Oregon Governor Kate Brown has declared a state of emergency across much of the state, warning extreme temperatures could lead to utility outages and transportation disruptions.
“With many areas of Oregon facing a severe heat wave, it is critical that every level of government has the resources it needs to help keep Oregonians safe and healthy,” said Brown said in a statement.
Portland officials have opened cooling centers in public buildings and installed misting stations in parks. TriMet, which operates public transportation in the Portland metro area, will allow passengers who cannot afford to travel for free when heading to cooling centers.
Most Portland garbage companies began pickups earlier Tuesday morning, as early as 4 a.m. to reduce drivers’ exposure to heat and health risks. The first rounds will likely continue until Friday morning.

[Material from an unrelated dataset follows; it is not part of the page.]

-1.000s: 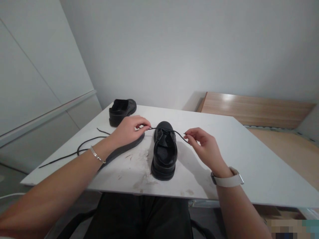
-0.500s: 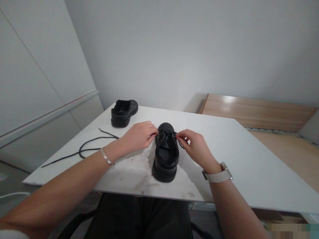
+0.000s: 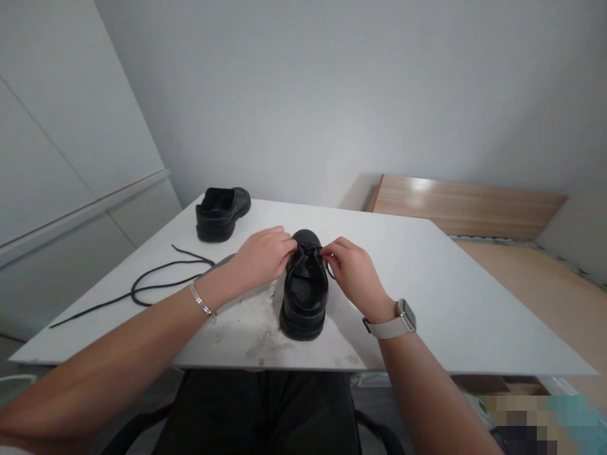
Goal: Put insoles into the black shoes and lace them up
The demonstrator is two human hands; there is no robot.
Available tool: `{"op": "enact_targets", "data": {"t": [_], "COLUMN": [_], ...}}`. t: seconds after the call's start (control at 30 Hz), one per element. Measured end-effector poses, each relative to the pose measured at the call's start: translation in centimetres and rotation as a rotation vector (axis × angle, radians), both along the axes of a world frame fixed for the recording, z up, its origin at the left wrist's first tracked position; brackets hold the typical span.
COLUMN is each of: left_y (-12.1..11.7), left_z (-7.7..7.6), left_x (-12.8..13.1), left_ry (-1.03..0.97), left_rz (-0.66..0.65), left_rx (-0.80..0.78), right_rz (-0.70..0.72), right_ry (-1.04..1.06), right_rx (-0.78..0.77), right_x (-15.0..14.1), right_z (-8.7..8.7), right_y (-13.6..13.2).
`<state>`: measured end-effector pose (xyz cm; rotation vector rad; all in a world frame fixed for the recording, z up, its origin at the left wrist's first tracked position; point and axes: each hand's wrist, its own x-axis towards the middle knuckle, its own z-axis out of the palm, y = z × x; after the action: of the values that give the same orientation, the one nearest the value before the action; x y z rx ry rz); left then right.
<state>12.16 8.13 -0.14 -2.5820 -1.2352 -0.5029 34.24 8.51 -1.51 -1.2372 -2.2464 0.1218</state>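
A black lace-up shoe [image 3: 304, 309] stands before me on the white table [image 3: 393, 272], its toe pointing away and its heel towards me. At the left edge of its lacing, my left hand [image 3: 268, 253] is closed in a pinch on the shoelace, though the fingers mostly hide what they hold. Thumb and finger of my right hand [image 3: 353, 272] pinch the lace on the other side, where a small black loop [image 3: 331, 272] hangs below the fingertips. A long stretch of black shoelace [image 3: 135, 291] lies curled on the table, partly behind my left forearm.
Another black shoe [image 3: 218, 218] sits at the table's far left corner. Brown dirt smudges [image 3: 260, 341] mark the tabletop near its front edge. A wood-grain panel [image 3: 465, 202] stands behind the table at right, and a white cabinet [image 3: 71, 145] rises at left.
The whole view has shifted, so the table and shoes appear further left. My right fingers have come slightly closer to the lacing, and the loop beside them looks smaller. Both hands stay at the shoe.
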Motion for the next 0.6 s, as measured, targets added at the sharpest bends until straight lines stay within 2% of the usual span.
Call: {"op": "enact_targets", "data": {"t": [0.1,0.17,0.3,0.4,0.6], "left_y": [0.0,0.0,-0.2,-0.7,-2.2], "left_z": [0.0,-0.3,-1.0,-1.1,0.6], "left_x": [0.1,0.0,0.1,0.6,1.9], "left_ry": [-0.026,-0.036,-0.099,-0.150,-0.067], "left_rz": [0.000,0.011,0.016,0.052,0.100], "left_rx": [0.125,0.152,0.034,-0.051,-0.204], "right_rz": [-0.011,-0.015,-0.032,-0.053,-0.101], "right_ry": [0.001,0.002,-0.047,-0.189,-0.412], "right_rx": [-0.028,-0.049,-0.091,-0.079,0.000], "right_x": [-0.3,-0.6,-1.4,-1.9,-3.5], "right_z": [0.1,0.5,1.7,2.3,2.7], "right_y": [-0.4,-0.9,-2.1,-2.7,-2.7]}}
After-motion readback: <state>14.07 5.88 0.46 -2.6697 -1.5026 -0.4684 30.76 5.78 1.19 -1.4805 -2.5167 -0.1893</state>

Multnomah County, which includes Portland, plans to open four overnight emergency cooling shelters starting Tuesday evening so people who cannot cool themselves can stay overnight. The locations can accommodate a total of 245 guests, Multnomah County spokeswoman Kate Yeiser said.
“We will find space for anyone who needs it,” Yeiser said, adding that the sites have a “no return policy.” She said the county may open an additional overnight center on Wednesday if there is high demand.
Many libraries are extending their opening hours, staying open until 8 or 9 p.m. to give people more time to refresh themselves.
As the northwestern United States warmed, the heat wave on the east coast appeared to have broken, with some areas east of the Mississippi River subject to heat advisories on Tuesday.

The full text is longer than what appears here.